Des scientifiques de la marine brésilienne surveillent de près l’incursion d’une mystérieuse marée noire dans le plus grand point chaud de la biodiversité de l’Atlantique Sud. La région, connue sous le nom d’Abrolhos, abrite près de 9 000 kilomètres carrés de récifs dans des eaux chaudes et peu profondes le long de la partie centrale du littoral brésilien.
« Le pétrole arrive, cela pourrait être tragique »
Les inquiétudes se sont accrues fin octobre lorsque la vague de nappes de pétrole a commencé à empiéter sur la frontière nord de la région de l’Abrolhos, sur la côte sud de l’État de Bahia. Le 2 novembre, les premières petites quantités de pétrole étaient présentes sur les côtes rocheuses de l’archipel du parc national marin d’Abrolhos, à 60 km des côtes, abritant certaines des espèces marines les plus emblématiques du Brésil, telles que le corail cerveau brésilien, une variété endémique (Mussismilia braziliensis) et le poisson perroquet bleu (Scarus trispinosus), une espèce en voie de disparition.
Une flotte de navires de la marine patrouille dans la région depuis le 30 octobre, cherchant à repérer et à intercepter toute grande quantité de gisements de pétrole. Malheureusement aucune action de grande ampleur ne peut être effectuée pour les petites taches qui doivent être nettoyées à la main.
« Le pétrole arrive. Il reste à voir en quelle quantité et quels écosystèmes seront touchés, mais cela pourrait être tragique », a déclaré Rodrigo Leão Moura, scientifique en sciences marines à l’Université fédérale de Rio de Janeiro (UFRJ), qui surveille la crise.
Les analyses chimiques ont indiqué que le pétrole venait du Venezuela, mais la source du déversement était un mystère complet pendant les deux premiers mois de propagation. Le gouvernement du président Jair Bolsonaro a été vivement critiqué pour ne pas avoir réagi suffisamment rapidement ou énergiquement à la vague de contamination. Bien qu’elle ait finalement déployé des navires et des troupes pour aider au nettoyage, l’administration a également tenté de blâmer les ONG et les « conspirateurs de gauche » pour la crise, comme ce fut le cas pour les incendies massifs et le taux de déforestation croissant en Amazonie. Le ministre de l’Environnement, Ricardo Salles, a même tweeté le 24 octobre l’image d’un navire de Greenpeace, suggérant – sans aucune preuve – qu’il était responsable du déversement.
Un environnement qui subit déjà les effets du réchauffement climatique
Vendredi, la police fédérale brésilienne a finalement dévoilé le nom d’un véritable suspect : le Bouboulina, un pétrolier grec qui a traversé la côte nord-est du Brésil fin juillet, transportant pour un million de barils de pétrole brut du Venezuela à la Malaisie. Selon l’enquête, des images satellitaires montrent une grosse tache d’huile apparaissant au large le 29 juillet, à environ 730 kilomètres de la côte de Paraíba, au passage de la Bouboulina. La compagnie responsable du navire nie toute responsabilité et affirme que la Bouboulina a livré toute sa cargaison en Malaisie.

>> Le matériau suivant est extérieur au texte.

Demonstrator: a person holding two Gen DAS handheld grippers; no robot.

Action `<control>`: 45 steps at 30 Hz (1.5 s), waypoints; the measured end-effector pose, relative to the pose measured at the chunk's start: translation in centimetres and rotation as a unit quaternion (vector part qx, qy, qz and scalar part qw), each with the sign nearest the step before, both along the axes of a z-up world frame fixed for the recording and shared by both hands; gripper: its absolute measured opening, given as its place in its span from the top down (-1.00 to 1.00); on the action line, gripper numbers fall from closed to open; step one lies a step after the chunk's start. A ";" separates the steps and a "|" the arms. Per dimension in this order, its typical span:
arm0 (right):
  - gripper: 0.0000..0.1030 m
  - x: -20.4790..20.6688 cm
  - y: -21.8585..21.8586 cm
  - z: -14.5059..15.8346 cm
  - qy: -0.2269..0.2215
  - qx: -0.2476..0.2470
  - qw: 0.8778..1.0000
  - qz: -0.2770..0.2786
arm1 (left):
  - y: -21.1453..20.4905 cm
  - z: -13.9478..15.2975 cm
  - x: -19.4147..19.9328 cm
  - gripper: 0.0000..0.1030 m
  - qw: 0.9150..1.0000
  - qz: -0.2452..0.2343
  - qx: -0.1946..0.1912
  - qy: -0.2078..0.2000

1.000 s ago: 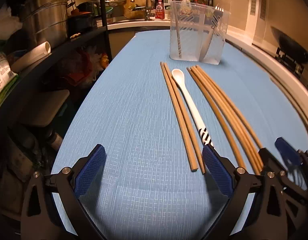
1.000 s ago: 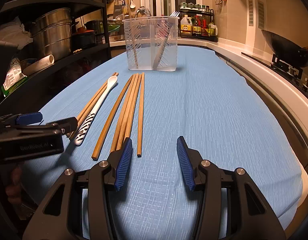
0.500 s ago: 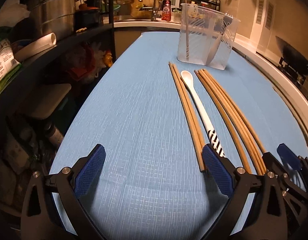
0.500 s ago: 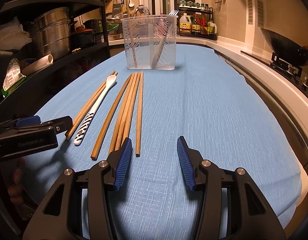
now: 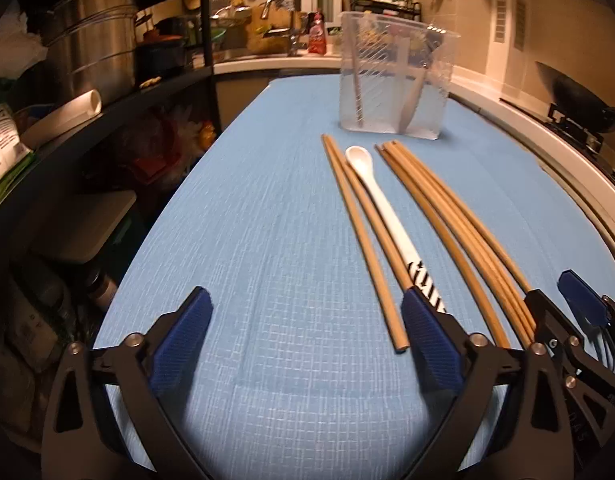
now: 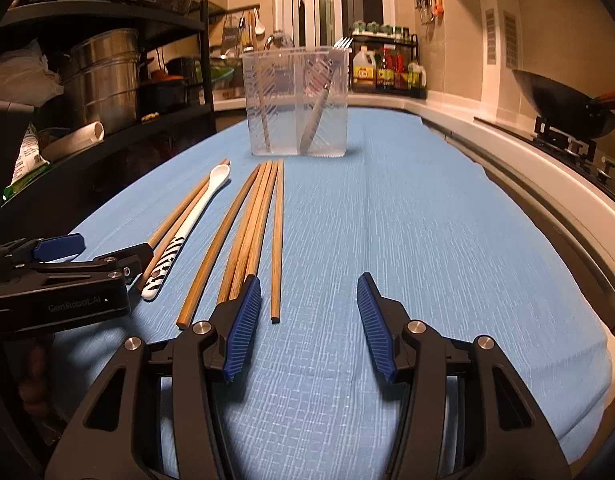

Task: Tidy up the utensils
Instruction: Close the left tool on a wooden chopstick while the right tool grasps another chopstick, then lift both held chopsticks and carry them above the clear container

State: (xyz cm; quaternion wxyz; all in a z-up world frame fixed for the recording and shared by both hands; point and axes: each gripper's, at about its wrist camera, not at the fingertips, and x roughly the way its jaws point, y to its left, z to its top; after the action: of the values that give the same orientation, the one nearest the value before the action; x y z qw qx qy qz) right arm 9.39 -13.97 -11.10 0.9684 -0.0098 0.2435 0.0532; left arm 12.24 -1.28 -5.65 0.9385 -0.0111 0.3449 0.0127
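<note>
A clear plastic utensil holder [image 5: 395, 80] [image 6: 297, 102] stands at the far end of the blue mat, with a chopstick and a metal utensil inside. In front of it lie two wooden chopsticks [image 5: 359, 232] [image 6: 179, 212], a white spoon with a striped handle [image 5: 383, 208] [image 6: 187, 220], and a bundle of several chopsticks [image 5: 459, 232] [image 6: 247, 224]. My left gripper [image 5: 303, 336] is open and empty, its right finger beside the spoon's handle end. My right gripper [image 6: 307, 320] is open and empty, its left finger at the bundle's near ends.
The blue mat [image 5: 247, 220] covers the counter. A dark shelf with steel pots [image 5: 91, 40] runs along the left. A wok on a stove [image 6: 563, 104] sits right. Bottles [image 6: 383, 72] and a sink area stand behind the holder.
The left gripper has tilted and swung slightly right toward the spoon and chopsticks. The right gripper has opened wider. The utensils have not moved.
</note>
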 end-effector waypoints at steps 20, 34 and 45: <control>0.91 -1.9 -0.5 4.3 -0.039 0.034 0.998 0.027 | 2.2 3.4 -2.3 0.87 0.994 -0.071 -0.048 -0.061; 0.91 -1.9 -0.4 12.3 -0.102 0.014 0.994 0.031 | 2.2 11.7 -3.7 0.88 0.981 -0.114 -0.030 -0.151; 0.91 0.6 -0.4 16.3 -0.103 0.021 0.994 0.030 | 2.9 15.8 -1.3 0.87 0.981 -0.128 -0.038 -0.140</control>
State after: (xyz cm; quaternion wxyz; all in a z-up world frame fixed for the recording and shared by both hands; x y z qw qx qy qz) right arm 10.00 -14.42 5.23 0.9863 -0.0024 0.1404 0.0862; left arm 10.93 1.59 10.10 0.9703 -0.0045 0.2087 -0.1223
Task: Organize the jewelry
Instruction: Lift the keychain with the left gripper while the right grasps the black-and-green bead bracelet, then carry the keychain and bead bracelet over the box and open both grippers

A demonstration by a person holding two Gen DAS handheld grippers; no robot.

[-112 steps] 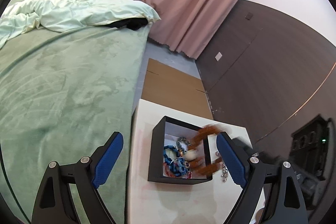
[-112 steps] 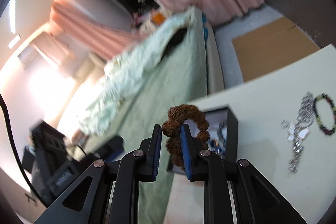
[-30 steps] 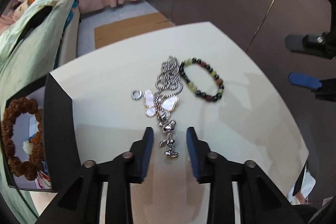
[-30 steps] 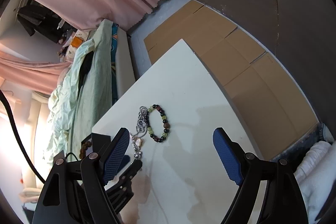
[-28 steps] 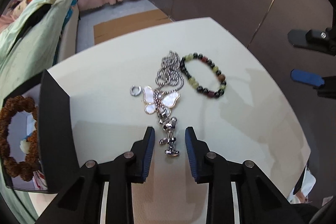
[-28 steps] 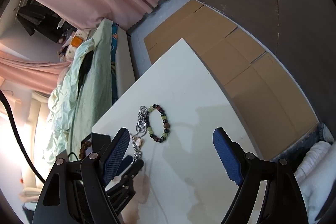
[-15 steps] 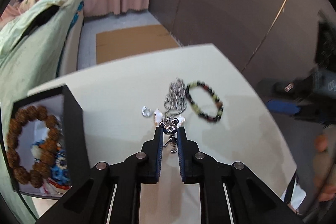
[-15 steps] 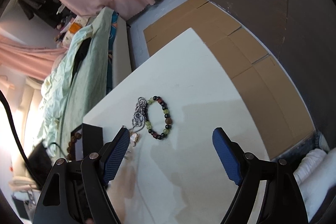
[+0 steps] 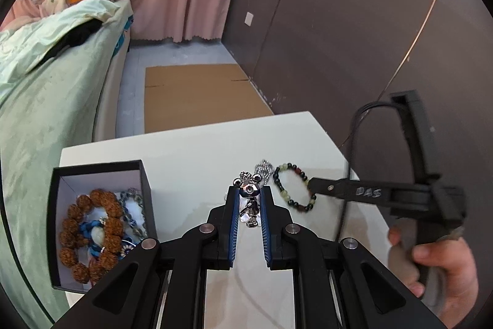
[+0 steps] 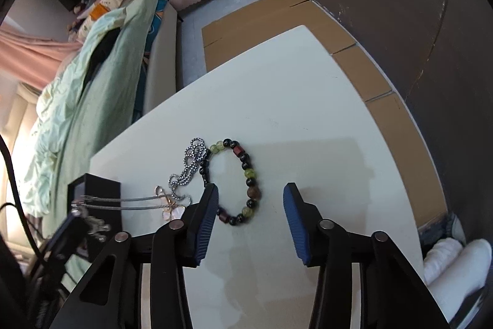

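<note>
My left gripper [image 9: 249, 195] is shut on the silver mouse pendant [image 9: 250, 199] of a chain necklace and holds it above the white table [image 9: 191, 156]. The chain [image 10: 129, 203] stretches taut from the pendant toward its coil [image 10: 192, 161] and a butterfly charm [image 10: 172, 210] on the table. A green, black and red bead bracelet [image 10: 245, 181] lies beside the coil. My right gripper [image 10: 251, 199] is open just above the bracelet's near side. The black jewelry box [image 9: 101, 224] holds a brown bead bracelet [image 9: 89, 232] and blue pieces.
A bed with a green cover [image 9: 46, 100] runs along the table's left side. Flat cardboard [image 9: 197, 94] lies on the floor beyond the table. A dark wall [image 9: 354, 36] stands at right. The table's right edge [image 10: 385, 144] is close to the bracelet.
My left gripper closed on the mouse pendant and lifted it, pulling the chain taut toward the box side. My right gripper narrowed and came down close over the bead bracelet.
</note>
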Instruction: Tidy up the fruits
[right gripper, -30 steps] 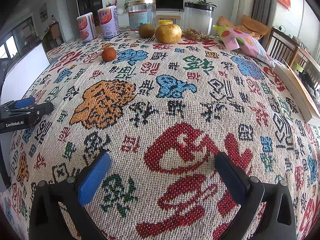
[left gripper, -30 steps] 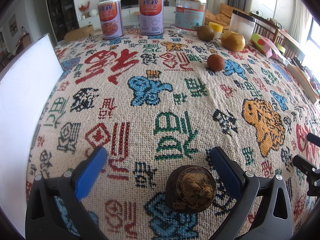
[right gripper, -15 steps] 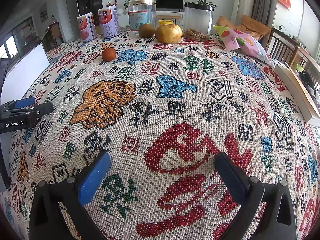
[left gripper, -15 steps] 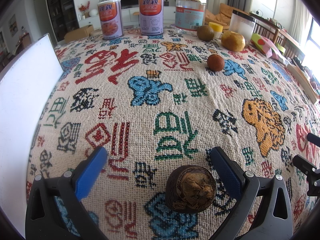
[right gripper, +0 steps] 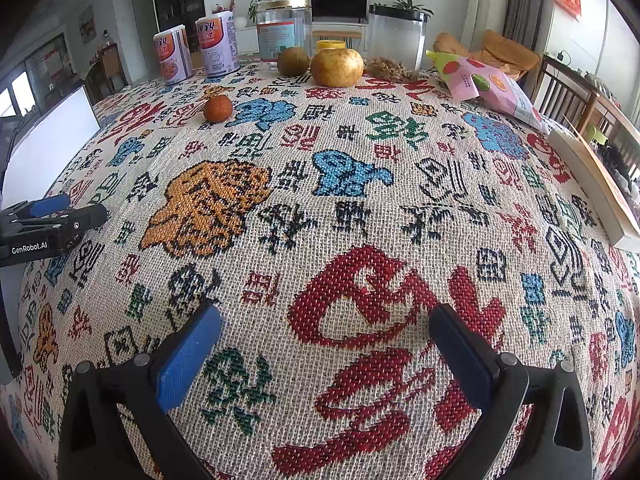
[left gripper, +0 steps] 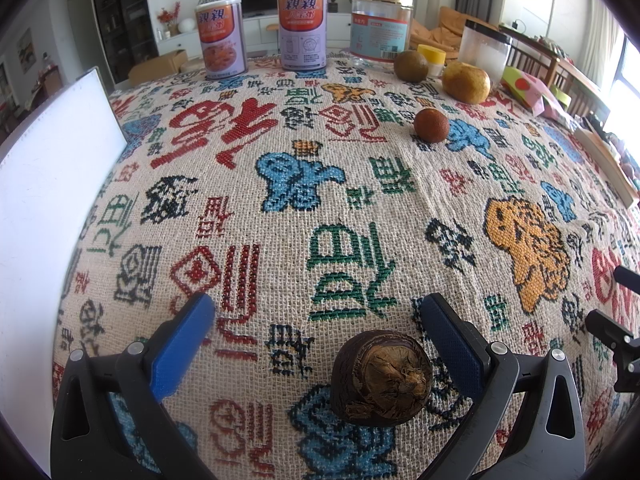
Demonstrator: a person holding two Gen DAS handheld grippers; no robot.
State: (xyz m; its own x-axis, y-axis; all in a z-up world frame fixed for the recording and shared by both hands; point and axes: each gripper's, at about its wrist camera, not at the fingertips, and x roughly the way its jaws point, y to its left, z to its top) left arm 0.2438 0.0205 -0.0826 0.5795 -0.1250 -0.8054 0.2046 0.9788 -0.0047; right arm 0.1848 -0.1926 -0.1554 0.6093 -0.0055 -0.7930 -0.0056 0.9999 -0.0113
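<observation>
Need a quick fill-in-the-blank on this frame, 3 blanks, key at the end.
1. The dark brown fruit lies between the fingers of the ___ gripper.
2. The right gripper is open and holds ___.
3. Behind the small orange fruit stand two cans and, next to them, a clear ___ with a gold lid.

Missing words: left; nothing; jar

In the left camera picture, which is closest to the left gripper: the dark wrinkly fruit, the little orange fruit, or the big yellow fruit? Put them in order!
1. Dark wrinkly fruit: between the open jaws of the left gripper, nearer the right one.
2. Little orange fruit: mid-table, to the right.
3. Big yellow fruit: far back, right.
</observation>
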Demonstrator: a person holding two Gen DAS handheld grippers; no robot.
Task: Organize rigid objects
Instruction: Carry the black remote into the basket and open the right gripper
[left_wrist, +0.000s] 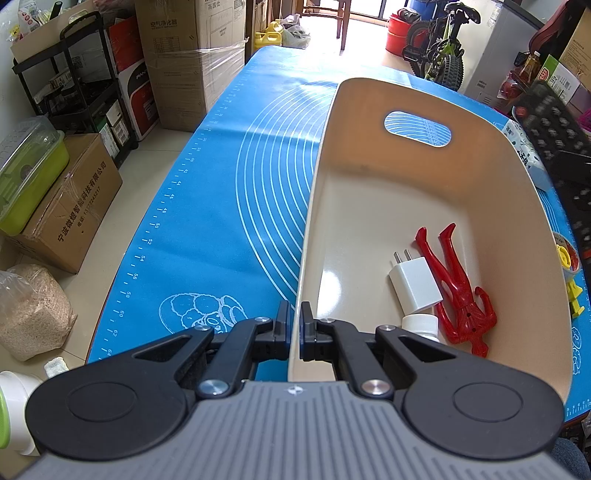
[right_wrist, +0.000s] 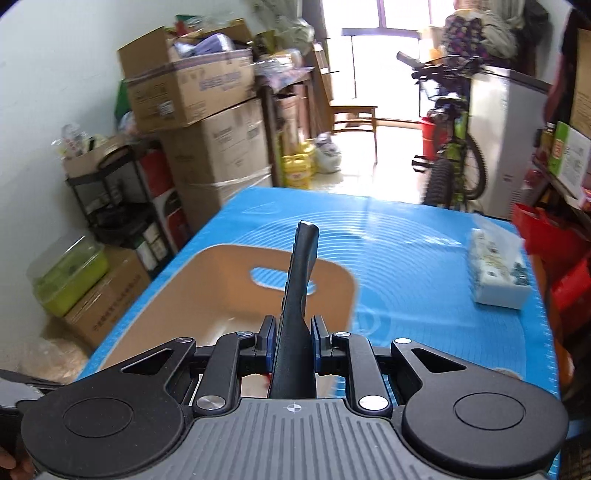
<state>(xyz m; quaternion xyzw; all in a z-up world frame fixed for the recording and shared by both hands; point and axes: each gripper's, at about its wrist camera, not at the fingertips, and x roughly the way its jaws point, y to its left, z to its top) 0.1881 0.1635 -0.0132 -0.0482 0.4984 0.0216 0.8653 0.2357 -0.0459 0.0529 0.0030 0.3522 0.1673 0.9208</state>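
Beige bin (left_wrist: 369, 155) holding white charger (left_wrist: 415, 284), red figure (left_wrist: 461, 291), left jaws clamping its rim, right jaws gripping black remote (right_wrist: 299, 295).

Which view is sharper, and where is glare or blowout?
Left wrist: sharp; doorway blown out, glare spot on the glossy beige plastic bin floor. Right wrist: motion-blurred, window overexposed; the black remote in the right gripper stays fairly crisp.

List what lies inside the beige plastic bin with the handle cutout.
Inside the beige plastic bin: a white plug charger, a red plastic figure and a white-capped bottle, mostly hidden behind the left gripper. The near corner is covered.
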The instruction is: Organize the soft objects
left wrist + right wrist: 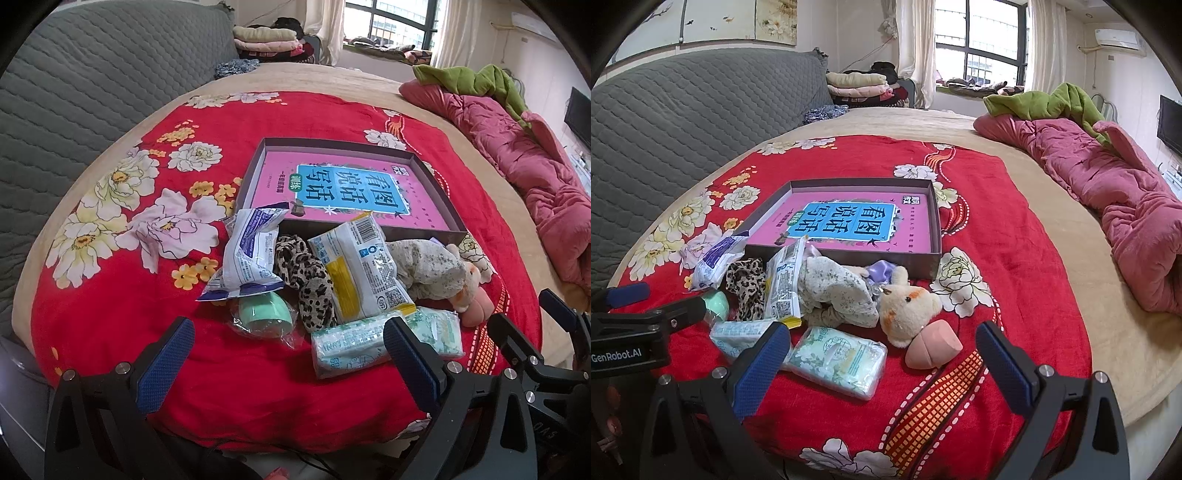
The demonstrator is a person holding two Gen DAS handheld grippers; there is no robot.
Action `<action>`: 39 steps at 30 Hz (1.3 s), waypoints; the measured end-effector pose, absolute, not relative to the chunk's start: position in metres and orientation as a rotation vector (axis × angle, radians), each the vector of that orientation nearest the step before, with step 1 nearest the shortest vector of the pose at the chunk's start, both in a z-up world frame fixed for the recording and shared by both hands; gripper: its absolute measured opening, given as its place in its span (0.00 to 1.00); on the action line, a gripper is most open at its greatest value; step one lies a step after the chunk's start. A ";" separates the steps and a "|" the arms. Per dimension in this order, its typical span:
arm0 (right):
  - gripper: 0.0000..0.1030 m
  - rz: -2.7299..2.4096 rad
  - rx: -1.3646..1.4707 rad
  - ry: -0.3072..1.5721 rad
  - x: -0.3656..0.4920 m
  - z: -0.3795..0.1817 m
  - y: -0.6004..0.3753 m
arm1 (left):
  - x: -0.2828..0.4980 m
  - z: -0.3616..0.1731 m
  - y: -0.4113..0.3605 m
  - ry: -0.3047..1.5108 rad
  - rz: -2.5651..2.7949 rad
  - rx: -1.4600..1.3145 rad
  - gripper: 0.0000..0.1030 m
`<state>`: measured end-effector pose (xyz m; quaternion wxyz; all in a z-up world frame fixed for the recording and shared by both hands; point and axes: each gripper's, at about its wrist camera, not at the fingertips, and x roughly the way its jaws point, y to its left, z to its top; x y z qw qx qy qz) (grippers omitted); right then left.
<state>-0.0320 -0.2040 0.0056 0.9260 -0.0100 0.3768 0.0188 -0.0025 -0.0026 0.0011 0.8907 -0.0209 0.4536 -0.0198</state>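
Holding both tools spread wide, you have nothing between the fingers of either one. Your left tool (288, 354) hovers low over the red flowered blanket (122, 317) on the bed, and your right tool (882, 354) hangs just beside it, equally open.

Just ahead of your left tool lies the pile of soft things. Nearest its right finger is a pale green tissue pack (347, 345), with a second tissue pack (838, 360) beside it, which sits directly in front of your right tool's left finger. Near the left finger of the left tool is a mint green cup in clear wrap (264, 317). Beyond that, a blue and white packet (249, 254) leans on a leopard print cloth (306, 280), and a white and yellow packet (362, 266) rests against it.

Ahead of your right tool, a cream plush toy (905, 306) lies touching a pink sponge (932, 345), with a speckled grey cloth (838, 288) just left of it.

Farther out, past the pile and touching it, sits a shallow grey box (458, 230) holding a pink book (343, 192). Well off to the right lies a crumpled pink quilt (1108, 184).
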 end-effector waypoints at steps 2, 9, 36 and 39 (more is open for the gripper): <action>0.98 0.038 -0.019 0.774 -0.033 0.006 -0.204 | -0.002 0.001 -0.002 0.942 -0.041 -0.043 0.98; 0.98 0.030 -0.004 0.787 -0.030 0.003 -0.209 | -0.001 0.000 -0.002 0.941 -0.041 -0.041 0.98; 0.98 -0.054 0.098 0.834 -0.008 -0.024 -0.254 | 0.053 -0.026 0.068 0.997 0.022 -0.214 0.98; 0.98 -0.065 0.109 0.847 -0.003 -0.030 -0.261 | 0.069 -0.031 0.067 1.014 0.011 -0.218 0.97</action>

Les enquêteurs fédéraux ont estimé que la Bouboulina avait déversé – accidentellement ou intentionnellement – environ 2,5 millions de tonnes de pétrole brut.
Ronaldo Francini Filho, biologiste marin à l’Université fédérale de Paraíba de João Pessoa, estime que toute quantité d’huile atteignant cette semaine Abrolhos suscitera des inquiétudes. Son équipe envisage d’inspecter les récifs avec un véhicule téléguidé.
« C’est un environnement extrêmement sensible, qui subit déjà les effets du changement climatique et d’autres impacts anthropiques », s’inquiète Francini Filho.
Outre ses nombreux habitats de récifs coralliens, Abrolhos est un sanctuaire important pour les oiseaux de mer et les baleines à bosse et une destination importante pour l’écotourisme marin. Son parc national marin de 880 kilomètres carrés, fondé en 1983, est le plus ancien du Brésil.